What Is an Income Tax Return?
An income tax return is a prepared document that you submit to the government on an annual basis. It contains information about your income, deductions, and tax liability. Filing your taxes is not a fun task to do, but it is an essential part of being a responsible citizen. You must file your income tax return within the time period specified by the government. Filing taxes help the government collect money that they can use for public services such as roads, schools, hospitals, and more.
Why Should We File Income Tax?
We should file income tax rebate because they help us pay for important public services like roads and schools. In addition, filing income taxes helps us pay for things that we might need in life, such as health care insurance. Or retirement savings plans. An income tax return or refund is a form that you have to file with the government every year to report your income and taxes that you paid. You will also need to pay any outstanding taxes due.
The main reason why you should file an income tax return is that it helps lower your overall tax liability for that year. This happens because most of us are eligible for various deductions. And exemptions that reduce our taxable amount, which means we pay a minimum tax on the money we earn. An income tax return or refund is a form that you file with the government to calculate. And pay your taxes. The government, in turn, uses this information to determine how much money they should take out of your paycheck for taxes every month.
You may have heard that it’s not required to file taxes if you don’t make enough. But what if you do make enough? Even if you don’t owe any money at the end of the year, it’s still important to file your taxes because:
1) You can get a refund if you paid too much in advance
2) You may qualify for deductions like childcare expenses or student loans
3) It gives the government more accurate information about how much money will be coming into its coffers.
4). Not filling out all of the required fields in the online form
5). Failing to link your PAN card with your bank account. Read More…
6). Not mentioning your PAN card number while depositing money at a bank or post office
Filing income tax return is a law of obligations of every citizen, even if they are not earning any income. Income tax is paid by the person who earns an income in the form of salary or business income. If you have any unpaid taxes, then you must file your income tax return on time to avoid penalties and interest charges. The due date for filing a form of an income tax return is 31st July every year for individuals.

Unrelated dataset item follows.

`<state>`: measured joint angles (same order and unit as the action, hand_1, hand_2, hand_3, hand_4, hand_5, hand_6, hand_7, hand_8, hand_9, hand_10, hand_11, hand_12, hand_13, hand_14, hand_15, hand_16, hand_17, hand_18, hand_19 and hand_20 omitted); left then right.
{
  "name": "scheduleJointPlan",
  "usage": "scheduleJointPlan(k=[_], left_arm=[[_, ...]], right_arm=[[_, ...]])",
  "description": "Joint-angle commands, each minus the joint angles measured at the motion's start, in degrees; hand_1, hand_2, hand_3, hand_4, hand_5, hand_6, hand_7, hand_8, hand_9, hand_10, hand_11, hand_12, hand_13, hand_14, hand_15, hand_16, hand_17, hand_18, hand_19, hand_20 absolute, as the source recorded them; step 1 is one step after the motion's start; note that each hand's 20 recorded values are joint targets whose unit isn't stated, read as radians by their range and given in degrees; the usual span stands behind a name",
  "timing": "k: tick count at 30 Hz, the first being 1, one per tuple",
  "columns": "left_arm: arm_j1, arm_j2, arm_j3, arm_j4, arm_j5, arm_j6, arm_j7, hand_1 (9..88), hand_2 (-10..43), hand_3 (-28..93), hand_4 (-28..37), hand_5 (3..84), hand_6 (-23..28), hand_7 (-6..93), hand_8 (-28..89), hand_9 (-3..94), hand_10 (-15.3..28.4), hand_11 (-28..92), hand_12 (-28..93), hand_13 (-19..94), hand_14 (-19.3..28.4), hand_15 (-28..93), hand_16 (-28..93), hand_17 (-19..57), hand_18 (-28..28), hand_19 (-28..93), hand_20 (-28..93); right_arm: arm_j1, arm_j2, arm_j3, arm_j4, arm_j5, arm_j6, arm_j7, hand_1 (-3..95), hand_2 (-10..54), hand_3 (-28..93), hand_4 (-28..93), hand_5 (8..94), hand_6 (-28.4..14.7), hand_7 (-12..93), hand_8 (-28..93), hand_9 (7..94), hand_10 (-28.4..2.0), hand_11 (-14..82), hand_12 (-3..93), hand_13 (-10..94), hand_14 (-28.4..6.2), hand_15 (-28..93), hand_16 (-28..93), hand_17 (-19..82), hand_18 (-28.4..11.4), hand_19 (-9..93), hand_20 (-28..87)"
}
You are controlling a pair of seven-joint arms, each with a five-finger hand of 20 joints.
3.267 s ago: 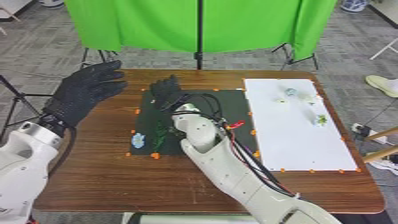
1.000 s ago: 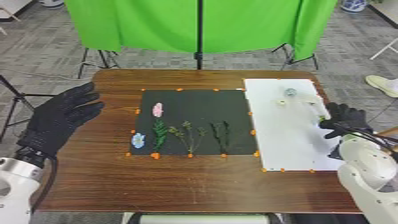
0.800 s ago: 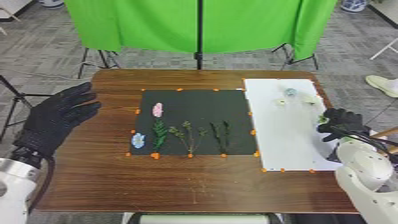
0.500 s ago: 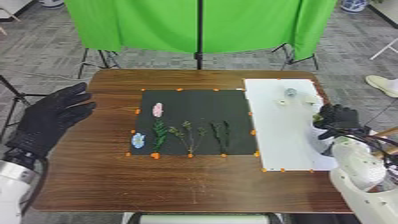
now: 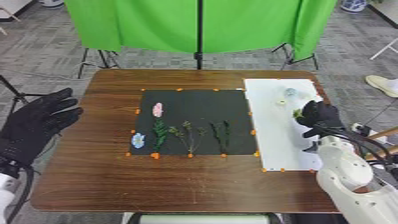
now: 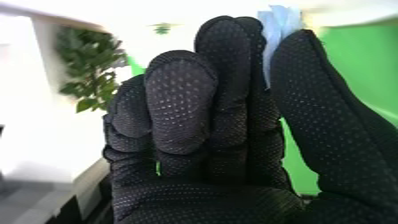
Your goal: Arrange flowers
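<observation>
With the black-gloved right hand (image 5: 322, 116) loosely straight, thumb near fingers, approach the small pale-blue flower (image 5: 290, 92) ahead gently; avoid crushing the leafy green sprig (image 5: 298, 113) beside the fingertips.

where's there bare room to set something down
Bare: the brown table nearer than the black mat; the mat's far part, right of the pink flower; the near left of the white sheet. Crowded: the mat's near half, with greenery and blue flower, and around the right hand.
</observation>
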<state>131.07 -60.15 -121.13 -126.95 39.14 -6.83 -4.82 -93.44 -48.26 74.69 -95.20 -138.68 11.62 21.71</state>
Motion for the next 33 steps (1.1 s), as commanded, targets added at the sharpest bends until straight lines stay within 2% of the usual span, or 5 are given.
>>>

Filing your ITR late: If you are not filing your ITR on time, you will have to pay a late fee of Rs. 1,000 or 100% of the tax due (whichever is lower). The same holds true if you file your ITR after the due date. But before 31st August of the assessment year. You can file your ITR either online or offline. Not filing an ITR at all: If you do not file an income tax return for the financial year, then you will be deem as having an income of 0.2 million for each month during which the period of assessment continues (i.e., from April 1st to March 31st). This amount will be treat as your taxable income for that particular month. And will include in your total taxable income for that year.
Not linking your PAN card with your ID card: If you don’t link them, then PAN will become invalid from July 1st, 2020 onwards. And it won’t be used anywhere in India after this deadline expires. To avoid this situation, link both cards by June 30th, 2020, so that they remain active forever!
The Income Tax Return (ITR) is a form that you fill out to report the amount of income you earned during the financial year. Filing an ITR is mandatory if you earn income from sources other than agriculture and business. Income tax is a compulsory payment. You have to pay it if your taxable income exceeds a certain limit. Your taxable income is the difference between your total income. And certain deductions that are allow under the Income Tax Act 1961. If you do not file your return, then you would be charged interest at one percent per month (12 percent per year). This interest amount would be added to the principal amount of tax due. And could become very large in case there’s a delay in filing returns for many years or even decades!